"""
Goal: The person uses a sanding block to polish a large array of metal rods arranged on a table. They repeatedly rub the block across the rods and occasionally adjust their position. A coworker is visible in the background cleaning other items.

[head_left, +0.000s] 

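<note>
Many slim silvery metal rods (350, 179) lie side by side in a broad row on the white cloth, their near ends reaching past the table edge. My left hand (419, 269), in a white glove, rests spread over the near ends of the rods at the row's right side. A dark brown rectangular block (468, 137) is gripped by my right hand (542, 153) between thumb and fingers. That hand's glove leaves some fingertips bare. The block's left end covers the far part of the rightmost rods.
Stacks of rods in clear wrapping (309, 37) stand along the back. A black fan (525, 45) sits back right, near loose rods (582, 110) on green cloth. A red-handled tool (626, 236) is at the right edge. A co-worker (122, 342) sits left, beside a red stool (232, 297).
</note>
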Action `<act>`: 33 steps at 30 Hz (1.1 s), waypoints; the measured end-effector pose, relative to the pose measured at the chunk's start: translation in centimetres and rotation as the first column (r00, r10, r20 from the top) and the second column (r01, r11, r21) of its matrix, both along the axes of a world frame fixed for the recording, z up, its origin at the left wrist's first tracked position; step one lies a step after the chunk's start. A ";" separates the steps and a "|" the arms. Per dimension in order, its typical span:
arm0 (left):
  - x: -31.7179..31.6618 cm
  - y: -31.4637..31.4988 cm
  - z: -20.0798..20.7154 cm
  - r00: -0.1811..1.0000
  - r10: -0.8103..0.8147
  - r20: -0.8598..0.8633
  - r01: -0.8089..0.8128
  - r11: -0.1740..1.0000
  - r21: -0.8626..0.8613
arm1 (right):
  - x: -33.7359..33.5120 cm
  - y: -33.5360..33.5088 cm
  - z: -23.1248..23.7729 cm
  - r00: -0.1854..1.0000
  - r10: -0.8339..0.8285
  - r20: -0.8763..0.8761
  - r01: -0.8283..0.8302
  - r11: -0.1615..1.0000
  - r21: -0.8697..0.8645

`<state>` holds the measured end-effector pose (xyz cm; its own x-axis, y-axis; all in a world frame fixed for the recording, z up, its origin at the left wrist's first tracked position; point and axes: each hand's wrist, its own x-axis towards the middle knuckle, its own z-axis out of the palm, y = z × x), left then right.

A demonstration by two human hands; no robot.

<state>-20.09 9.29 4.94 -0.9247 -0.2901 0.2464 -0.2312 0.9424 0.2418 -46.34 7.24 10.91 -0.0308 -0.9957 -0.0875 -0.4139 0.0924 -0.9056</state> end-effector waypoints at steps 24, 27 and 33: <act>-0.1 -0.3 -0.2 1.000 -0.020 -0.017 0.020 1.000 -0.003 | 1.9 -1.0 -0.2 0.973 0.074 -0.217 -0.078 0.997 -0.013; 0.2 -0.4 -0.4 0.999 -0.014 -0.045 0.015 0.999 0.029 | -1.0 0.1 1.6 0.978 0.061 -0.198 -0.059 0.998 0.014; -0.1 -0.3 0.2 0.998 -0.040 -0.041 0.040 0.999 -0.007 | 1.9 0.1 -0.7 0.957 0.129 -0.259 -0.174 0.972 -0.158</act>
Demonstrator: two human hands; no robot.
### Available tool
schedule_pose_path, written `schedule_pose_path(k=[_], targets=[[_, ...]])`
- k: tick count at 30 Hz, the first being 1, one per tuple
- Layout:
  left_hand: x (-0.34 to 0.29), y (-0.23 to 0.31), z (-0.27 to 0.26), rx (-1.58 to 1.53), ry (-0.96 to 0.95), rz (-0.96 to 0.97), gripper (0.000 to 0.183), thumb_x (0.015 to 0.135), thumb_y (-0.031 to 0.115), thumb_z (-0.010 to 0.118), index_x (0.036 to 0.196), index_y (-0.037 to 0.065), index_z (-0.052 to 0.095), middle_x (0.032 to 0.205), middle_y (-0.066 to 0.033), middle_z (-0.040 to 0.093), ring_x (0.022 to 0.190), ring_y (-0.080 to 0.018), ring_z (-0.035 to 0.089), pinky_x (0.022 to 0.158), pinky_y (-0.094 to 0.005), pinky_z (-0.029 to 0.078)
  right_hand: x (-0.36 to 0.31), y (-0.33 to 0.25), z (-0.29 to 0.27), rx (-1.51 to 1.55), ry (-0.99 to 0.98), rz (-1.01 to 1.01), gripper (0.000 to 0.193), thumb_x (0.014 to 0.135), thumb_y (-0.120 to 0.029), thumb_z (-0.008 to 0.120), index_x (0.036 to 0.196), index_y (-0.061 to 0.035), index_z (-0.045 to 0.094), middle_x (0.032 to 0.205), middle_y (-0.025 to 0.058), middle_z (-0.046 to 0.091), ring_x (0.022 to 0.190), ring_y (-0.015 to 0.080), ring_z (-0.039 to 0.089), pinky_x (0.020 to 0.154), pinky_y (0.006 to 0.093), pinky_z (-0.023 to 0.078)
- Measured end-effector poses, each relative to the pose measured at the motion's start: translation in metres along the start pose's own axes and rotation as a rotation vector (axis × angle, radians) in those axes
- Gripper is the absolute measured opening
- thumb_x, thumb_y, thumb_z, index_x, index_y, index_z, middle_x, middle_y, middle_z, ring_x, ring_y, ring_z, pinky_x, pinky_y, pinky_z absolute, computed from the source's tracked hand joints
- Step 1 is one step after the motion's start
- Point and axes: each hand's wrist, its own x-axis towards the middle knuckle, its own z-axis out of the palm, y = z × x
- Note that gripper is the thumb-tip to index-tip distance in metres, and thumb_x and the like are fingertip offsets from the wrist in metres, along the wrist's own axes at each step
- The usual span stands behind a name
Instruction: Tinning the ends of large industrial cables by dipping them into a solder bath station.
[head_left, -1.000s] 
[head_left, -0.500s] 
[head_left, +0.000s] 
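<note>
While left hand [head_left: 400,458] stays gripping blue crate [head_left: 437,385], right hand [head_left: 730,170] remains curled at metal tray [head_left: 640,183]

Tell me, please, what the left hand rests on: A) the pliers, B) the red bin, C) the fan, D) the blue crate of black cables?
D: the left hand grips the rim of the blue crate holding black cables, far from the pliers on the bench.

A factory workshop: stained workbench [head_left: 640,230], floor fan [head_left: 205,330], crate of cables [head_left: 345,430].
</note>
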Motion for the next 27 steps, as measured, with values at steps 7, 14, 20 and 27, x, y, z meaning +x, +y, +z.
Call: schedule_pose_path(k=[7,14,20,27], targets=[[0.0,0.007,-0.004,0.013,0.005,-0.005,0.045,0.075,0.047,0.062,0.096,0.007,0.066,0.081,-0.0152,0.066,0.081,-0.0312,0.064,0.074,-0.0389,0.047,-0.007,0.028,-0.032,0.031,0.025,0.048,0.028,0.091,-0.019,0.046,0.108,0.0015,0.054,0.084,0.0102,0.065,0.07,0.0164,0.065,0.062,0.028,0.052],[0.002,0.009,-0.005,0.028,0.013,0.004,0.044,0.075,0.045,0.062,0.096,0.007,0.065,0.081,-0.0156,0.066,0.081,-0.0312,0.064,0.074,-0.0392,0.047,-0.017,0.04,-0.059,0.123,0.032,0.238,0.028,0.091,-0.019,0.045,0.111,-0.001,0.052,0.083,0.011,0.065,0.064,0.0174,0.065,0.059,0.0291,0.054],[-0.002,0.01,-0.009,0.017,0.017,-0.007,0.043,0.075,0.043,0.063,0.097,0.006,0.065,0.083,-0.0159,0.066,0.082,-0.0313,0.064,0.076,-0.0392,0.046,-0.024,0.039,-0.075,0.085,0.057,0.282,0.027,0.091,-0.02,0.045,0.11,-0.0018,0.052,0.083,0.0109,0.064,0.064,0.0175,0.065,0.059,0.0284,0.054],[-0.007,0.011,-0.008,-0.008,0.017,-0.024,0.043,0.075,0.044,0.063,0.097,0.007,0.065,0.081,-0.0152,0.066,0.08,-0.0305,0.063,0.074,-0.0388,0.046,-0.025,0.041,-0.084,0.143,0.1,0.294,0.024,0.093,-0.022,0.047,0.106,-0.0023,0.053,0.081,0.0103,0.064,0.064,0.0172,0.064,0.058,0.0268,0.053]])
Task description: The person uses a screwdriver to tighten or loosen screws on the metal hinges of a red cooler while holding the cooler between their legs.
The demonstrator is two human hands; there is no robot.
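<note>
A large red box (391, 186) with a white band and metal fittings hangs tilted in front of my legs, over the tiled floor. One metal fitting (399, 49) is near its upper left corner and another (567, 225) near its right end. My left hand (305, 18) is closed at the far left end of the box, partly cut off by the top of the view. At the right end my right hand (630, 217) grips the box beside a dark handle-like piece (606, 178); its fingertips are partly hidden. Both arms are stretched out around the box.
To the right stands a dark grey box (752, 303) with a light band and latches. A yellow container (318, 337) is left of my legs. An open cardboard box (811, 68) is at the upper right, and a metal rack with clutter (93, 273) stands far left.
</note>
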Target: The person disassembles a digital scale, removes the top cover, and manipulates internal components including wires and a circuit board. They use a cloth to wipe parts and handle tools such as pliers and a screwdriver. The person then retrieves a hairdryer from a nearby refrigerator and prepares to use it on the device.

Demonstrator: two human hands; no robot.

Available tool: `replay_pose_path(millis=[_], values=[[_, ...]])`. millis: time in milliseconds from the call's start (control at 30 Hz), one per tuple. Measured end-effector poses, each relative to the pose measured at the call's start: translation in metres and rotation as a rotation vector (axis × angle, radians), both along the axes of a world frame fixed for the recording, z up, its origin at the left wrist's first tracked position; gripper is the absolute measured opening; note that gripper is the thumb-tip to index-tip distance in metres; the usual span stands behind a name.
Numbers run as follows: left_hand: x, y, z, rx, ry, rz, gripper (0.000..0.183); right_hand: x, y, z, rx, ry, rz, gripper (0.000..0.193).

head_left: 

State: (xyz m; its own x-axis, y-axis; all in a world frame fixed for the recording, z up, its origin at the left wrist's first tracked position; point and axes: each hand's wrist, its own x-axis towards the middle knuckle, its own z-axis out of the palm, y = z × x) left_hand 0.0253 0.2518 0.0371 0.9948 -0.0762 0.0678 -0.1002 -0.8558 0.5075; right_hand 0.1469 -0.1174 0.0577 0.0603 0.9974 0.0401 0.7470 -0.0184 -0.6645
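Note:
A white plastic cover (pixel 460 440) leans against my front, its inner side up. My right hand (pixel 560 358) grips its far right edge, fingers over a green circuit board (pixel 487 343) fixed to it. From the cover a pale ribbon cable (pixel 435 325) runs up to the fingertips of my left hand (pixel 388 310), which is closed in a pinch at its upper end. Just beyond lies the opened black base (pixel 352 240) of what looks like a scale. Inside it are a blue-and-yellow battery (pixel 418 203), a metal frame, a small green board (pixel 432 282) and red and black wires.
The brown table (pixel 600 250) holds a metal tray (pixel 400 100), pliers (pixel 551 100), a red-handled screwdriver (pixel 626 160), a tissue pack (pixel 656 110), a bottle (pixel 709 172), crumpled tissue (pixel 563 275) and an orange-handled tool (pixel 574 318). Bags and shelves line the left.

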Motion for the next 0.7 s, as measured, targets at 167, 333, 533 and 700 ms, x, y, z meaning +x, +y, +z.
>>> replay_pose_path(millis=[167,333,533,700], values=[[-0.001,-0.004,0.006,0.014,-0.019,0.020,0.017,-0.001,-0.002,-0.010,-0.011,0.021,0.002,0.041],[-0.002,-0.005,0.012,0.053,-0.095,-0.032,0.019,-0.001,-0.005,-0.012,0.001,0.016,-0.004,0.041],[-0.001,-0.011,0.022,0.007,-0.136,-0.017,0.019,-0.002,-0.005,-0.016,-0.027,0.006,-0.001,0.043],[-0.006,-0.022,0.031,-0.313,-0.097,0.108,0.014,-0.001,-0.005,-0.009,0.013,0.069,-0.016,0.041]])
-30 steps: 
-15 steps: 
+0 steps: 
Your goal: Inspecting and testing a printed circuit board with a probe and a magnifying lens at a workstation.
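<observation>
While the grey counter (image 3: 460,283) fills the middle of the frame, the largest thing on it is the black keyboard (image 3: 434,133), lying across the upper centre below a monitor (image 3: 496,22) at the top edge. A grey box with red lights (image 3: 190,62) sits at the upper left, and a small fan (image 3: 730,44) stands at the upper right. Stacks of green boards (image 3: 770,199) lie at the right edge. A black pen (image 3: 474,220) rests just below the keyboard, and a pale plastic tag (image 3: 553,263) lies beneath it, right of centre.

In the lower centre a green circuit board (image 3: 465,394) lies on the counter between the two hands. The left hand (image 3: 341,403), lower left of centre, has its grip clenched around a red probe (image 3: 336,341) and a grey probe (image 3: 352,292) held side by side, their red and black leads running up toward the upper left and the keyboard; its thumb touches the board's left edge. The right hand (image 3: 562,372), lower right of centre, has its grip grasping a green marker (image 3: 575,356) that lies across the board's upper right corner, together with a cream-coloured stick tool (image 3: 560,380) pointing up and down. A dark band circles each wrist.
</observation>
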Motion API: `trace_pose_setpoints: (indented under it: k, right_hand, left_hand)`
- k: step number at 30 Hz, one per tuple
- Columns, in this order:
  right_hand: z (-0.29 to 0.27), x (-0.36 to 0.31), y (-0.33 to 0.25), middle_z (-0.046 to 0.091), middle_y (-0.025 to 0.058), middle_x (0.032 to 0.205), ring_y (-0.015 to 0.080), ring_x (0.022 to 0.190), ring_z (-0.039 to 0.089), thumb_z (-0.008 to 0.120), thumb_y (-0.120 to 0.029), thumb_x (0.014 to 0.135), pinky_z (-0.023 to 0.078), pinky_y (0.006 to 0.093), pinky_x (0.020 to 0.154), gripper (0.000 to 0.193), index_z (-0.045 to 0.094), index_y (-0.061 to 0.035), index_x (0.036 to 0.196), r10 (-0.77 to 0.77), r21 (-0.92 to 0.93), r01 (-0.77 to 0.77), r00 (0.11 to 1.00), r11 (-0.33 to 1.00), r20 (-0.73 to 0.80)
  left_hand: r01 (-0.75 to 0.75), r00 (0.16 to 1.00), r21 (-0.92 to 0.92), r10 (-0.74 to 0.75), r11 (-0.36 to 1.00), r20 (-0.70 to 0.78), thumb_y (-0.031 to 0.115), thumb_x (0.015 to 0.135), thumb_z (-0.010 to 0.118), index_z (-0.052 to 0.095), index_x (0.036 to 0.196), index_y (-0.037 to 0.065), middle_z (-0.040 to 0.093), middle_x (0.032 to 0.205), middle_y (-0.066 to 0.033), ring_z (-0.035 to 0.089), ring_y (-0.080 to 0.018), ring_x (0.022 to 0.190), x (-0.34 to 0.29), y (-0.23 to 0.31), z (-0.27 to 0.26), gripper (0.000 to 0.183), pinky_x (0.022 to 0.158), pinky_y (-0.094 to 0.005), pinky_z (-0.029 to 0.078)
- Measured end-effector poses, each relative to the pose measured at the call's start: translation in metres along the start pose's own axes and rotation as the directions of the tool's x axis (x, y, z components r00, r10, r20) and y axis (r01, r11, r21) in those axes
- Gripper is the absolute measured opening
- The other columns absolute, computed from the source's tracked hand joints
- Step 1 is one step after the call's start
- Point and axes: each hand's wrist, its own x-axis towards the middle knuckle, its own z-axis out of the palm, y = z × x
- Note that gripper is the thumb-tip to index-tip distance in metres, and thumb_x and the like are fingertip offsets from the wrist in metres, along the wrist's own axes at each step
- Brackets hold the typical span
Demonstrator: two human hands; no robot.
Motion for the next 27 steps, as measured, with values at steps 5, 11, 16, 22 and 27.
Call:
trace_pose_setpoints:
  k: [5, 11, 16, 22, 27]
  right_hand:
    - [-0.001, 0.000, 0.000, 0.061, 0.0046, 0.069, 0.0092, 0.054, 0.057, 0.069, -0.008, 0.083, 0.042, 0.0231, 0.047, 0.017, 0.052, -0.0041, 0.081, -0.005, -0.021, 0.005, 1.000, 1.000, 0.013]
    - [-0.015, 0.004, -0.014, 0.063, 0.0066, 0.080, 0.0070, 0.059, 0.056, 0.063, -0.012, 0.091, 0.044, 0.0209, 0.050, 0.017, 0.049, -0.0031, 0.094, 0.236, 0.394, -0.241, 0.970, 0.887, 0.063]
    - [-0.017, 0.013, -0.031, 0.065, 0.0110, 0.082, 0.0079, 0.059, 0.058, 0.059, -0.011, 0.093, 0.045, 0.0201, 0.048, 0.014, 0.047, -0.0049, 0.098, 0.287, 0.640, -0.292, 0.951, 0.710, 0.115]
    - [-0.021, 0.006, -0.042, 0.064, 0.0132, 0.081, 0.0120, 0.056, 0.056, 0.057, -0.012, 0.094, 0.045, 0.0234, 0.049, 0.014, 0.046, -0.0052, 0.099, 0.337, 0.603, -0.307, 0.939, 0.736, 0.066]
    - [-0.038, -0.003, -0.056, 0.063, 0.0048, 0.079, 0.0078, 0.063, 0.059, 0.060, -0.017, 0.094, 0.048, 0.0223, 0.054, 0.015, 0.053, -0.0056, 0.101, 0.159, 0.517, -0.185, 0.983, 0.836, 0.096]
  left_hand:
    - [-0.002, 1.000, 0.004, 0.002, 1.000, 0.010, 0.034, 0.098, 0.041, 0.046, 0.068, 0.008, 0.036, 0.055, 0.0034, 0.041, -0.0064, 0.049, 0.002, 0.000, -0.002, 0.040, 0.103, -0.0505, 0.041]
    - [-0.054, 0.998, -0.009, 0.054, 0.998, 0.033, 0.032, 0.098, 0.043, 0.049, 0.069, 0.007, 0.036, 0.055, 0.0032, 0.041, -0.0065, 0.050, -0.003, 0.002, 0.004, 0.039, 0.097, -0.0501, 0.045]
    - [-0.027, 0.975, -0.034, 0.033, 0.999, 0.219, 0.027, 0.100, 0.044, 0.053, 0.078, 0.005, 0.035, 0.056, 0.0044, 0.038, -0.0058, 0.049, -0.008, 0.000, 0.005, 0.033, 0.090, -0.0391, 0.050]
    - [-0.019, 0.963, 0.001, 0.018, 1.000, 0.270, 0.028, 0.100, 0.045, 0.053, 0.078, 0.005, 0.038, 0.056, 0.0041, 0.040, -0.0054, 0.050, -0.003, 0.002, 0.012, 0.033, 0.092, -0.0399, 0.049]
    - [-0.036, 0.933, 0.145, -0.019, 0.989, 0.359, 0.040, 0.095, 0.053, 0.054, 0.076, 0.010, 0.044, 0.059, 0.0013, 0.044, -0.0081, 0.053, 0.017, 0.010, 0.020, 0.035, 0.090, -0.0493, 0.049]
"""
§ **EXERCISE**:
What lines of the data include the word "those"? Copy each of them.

§ **WRITTEN ANSWER**:
- Measured end-effector poses, each relative to the pose measured at the motion's start: translation in metres along the start pose's own axes and rotation as a rotation vector (axis × angle, radians) in those axes
- Measured end-effector poses, each relative to the pose measured at the call's start: translation in metres along the start pose's own axes and rotation as the directions of the tool's x axis (x, y, z components r00, r10, r20) and y axis (r01, r11, r21) in those axes

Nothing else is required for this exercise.